Sancho dijo que entrasen
ellos, que él esperaría allí fuera y que después les explicaría el porqué ni
entraba ni le convenía entrar en ella; pero les rogaba que le sacasen algo
caliente para comer y cebada para Rocinante.Ellos entraron dejándolo allí y al
poco tiempo el barbero le sacó algo para comer. Después, habiendo pensado bien
entre los dos el modo que tendrían para conseguir lo que deseaban, se le
ocurrió al cura algo muy al gusto de don Quijote, para conseguir lo que ellos querían.
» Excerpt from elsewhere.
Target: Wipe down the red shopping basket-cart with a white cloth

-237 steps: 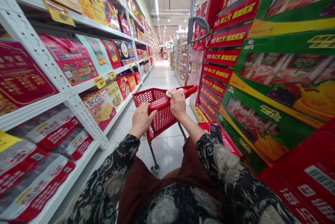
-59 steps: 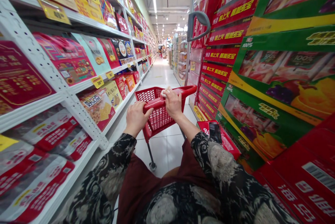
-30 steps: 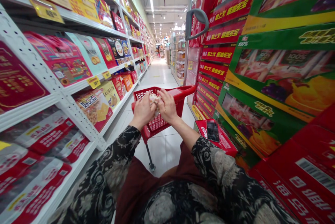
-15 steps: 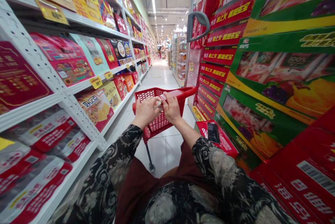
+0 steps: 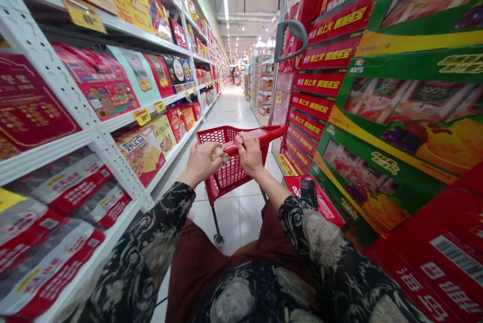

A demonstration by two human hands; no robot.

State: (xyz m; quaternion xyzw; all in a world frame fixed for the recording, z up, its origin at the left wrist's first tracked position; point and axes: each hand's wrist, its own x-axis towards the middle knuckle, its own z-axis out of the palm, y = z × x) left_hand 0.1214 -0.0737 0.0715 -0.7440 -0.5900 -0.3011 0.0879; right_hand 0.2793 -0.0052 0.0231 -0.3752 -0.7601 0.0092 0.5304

Y le dijo al barbero
que se vestiría con ropa de doncella andante, y que él se vistiera de forma que
pudiera pasar por escudero, y que así irían adonde don Quijote estaba,
fingiendo ser él una doncella afligida y menesterosa que le pediría un favor
que don Quijote como valeroso caballero
andante no se lo podría negar. Y el favor que le pensaba pedir era que se
viniese con ella donde ella le llevase,
a deshacerle un agravio que un mal caballero le había hecho; y que le
suplicaba, asimismo, que no la mandase quitar su antifaz, ni le preguntase nada
del agravio hasta que le hubiera hecho justicia de aquel mal caballlero; y que no
dudaba, que don Quijote haría todo cuanto le pidiese por este motivo; y que de esta
manera le sacarían de allí y le llevarían a su lugar, donde procurarían ver si
tenía algún remedio su extraña locura.